▶ [Task to complete]
Please find every line in the entries below that contains the string "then", and copy it.

▶ [Data for processing]
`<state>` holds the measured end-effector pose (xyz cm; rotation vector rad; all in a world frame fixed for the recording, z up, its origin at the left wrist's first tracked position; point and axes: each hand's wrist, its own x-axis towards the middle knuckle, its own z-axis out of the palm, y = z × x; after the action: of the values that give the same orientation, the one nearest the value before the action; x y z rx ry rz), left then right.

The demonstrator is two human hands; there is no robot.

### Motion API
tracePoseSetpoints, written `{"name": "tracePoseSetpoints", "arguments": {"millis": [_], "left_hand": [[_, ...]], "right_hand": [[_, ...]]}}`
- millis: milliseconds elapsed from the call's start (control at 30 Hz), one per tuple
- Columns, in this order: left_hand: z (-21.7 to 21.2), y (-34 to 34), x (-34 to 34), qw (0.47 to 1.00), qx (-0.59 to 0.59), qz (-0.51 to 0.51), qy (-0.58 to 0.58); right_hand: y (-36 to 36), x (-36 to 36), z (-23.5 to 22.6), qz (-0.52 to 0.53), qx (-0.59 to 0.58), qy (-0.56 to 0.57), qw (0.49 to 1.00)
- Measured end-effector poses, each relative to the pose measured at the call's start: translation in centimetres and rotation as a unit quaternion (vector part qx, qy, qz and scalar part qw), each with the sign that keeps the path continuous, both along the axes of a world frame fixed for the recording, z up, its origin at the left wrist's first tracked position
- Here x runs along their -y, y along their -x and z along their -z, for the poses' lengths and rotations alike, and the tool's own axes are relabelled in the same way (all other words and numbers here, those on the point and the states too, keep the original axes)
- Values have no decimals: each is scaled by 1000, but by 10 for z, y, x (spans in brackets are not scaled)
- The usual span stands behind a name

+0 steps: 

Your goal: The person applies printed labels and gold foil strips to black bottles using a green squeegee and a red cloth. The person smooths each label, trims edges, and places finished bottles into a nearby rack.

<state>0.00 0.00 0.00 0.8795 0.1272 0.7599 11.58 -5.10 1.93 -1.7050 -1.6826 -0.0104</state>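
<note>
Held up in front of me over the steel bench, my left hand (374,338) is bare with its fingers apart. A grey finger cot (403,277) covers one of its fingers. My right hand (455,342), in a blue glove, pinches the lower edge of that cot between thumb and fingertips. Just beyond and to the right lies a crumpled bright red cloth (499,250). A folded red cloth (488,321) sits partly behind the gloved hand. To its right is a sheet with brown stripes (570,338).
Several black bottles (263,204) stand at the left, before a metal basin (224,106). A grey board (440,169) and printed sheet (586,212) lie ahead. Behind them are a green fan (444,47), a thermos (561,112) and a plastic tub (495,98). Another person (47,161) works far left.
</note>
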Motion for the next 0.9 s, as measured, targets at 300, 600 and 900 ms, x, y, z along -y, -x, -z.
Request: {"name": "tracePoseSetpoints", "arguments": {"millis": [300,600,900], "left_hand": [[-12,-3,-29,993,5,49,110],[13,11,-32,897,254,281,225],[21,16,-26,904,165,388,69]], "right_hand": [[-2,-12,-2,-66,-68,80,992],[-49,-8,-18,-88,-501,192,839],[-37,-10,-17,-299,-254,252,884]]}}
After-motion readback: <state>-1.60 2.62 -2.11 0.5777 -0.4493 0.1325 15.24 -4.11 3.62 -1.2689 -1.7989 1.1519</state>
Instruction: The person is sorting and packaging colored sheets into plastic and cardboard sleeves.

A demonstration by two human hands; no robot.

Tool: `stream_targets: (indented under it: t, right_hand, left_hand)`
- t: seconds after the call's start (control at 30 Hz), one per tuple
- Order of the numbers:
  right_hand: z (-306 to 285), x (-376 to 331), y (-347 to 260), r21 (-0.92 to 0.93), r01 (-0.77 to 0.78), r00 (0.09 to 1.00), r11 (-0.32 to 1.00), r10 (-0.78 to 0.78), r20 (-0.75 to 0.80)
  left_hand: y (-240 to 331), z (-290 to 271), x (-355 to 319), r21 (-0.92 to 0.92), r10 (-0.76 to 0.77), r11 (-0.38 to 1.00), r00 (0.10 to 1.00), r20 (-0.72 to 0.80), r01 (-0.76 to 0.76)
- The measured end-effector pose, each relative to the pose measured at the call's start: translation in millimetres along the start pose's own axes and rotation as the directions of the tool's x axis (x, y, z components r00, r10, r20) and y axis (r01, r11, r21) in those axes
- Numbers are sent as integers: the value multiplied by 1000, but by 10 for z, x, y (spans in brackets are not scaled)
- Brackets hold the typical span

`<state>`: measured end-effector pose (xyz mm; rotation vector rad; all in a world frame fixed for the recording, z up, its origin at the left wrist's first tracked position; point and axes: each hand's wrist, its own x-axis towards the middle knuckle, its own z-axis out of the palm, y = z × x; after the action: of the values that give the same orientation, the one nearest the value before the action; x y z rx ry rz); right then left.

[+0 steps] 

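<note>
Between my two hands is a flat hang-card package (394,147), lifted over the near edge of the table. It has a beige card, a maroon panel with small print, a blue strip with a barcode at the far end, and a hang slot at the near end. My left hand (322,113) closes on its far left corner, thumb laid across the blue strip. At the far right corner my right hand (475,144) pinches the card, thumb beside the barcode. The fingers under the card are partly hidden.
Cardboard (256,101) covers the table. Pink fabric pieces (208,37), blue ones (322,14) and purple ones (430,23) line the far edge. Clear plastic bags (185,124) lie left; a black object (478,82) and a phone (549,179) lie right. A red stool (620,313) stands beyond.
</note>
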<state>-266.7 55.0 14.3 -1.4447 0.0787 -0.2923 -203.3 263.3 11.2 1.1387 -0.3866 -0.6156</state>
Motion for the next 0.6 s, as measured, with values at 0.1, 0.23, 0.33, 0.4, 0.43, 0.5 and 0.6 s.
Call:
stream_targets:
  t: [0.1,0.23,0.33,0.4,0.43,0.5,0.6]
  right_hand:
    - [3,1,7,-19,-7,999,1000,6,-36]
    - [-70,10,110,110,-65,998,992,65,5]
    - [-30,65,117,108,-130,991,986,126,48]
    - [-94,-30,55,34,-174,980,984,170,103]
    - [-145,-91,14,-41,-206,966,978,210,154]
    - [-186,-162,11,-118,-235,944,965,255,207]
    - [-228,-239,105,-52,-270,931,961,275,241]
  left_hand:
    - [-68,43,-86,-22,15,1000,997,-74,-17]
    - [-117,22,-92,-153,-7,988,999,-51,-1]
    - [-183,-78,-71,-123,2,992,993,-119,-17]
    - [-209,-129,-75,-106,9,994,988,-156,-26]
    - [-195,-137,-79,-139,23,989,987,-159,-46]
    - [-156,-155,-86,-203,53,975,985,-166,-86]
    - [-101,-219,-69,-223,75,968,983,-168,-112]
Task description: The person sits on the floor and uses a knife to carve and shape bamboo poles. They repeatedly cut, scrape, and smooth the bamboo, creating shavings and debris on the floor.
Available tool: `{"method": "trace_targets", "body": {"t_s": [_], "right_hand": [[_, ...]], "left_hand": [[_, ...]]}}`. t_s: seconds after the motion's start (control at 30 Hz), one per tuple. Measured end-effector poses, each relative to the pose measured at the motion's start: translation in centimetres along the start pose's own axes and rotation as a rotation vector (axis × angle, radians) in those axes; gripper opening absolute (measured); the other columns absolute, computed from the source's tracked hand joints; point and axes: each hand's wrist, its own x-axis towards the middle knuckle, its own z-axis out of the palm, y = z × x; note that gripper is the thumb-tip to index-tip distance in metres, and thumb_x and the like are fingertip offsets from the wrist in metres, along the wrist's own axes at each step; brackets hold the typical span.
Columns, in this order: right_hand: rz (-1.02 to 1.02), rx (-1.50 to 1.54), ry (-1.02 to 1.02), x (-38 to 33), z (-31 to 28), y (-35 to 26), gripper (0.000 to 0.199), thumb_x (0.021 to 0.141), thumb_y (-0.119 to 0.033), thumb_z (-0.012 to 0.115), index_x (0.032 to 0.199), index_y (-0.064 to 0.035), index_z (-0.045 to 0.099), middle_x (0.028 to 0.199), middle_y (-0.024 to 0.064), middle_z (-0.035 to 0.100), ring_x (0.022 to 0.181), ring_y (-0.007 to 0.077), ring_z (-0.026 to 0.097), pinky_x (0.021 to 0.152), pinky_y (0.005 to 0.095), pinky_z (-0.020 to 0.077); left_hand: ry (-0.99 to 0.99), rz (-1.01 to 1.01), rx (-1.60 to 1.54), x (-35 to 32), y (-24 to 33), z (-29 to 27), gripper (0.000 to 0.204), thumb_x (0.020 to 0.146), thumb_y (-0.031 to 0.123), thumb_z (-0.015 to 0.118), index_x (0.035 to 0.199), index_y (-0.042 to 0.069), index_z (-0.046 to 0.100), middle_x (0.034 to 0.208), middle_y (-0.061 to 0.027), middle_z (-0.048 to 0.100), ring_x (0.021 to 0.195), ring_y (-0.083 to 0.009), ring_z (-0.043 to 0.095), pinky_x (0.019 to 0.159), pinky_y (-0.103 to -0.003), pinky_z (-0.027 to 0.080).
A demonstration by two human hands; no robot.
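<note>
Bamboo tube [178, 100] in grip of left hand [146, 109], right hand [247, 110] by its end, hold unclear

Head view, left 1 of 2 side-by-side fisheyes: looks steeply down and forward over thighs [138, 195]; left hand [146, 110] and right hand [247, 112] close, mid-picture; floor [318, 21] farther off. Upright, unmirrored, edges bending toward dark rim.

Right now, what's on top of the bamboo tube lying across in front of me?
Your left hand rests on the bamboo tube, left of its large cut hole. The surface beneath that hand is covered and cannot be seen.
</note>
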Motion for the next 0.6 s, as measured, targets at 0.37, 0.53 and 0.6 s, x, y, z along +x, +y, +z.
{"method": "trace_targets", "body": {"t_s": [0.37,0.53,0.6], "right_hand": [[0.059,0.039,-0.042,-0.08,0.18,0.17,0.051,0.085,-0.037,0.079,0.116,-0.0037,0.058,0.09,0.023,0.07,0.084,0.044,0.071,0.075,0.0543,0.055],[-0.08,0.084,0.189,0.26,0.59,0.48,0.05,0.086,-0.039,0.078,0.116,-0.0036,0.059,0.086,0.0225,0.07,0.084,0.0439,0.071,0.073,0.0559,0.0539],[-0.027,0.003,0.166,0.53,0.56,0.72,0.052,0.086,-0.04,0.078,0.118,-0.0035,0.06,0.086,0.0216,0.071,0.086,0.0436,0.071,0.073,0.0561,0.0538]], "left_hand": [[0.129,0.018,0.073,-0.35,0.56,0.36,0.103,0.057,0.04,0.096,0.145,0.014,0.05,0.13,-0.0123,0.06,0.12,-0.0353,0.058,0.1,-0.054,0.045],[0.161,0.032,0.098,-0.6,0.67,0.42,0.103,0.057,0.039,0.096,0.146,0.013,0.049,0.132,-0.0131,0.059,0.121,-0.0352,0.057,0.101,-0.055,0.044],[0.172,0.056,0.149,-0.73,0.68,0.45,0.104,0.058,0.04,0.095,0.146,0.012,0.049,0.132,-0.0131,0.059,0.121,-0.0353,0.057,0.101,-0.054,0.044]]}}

▶ [Your response]
`<state>` holds the measured end-effector pose (xyz cm; rotation vector rad; all in a world frame fixed for the recording, z up, its origin at the left wrist's first tracked position; point and axes: each hand's wrist, its own x-axis towards the middle knuckle, its own z-axis out of the palm, y = z × x; after the action: of the values that give the same orientation, the one nearest the value before the action; x y z rx ry rz), left then right.
`<state>`: measured end-effector pose (xyz mm; rotation vector rad; all in a world frame fixed for the recording, z up, its origin at the left wrist's first tracked position; point and axes: each hand's wrist, its own x-axis towards the middle knuckle, its own z-axis out of the palm, y = z × x; after the action: of the values that give the same orientation, the one nearest the value before the action; x y z rx ry rz); right then left.

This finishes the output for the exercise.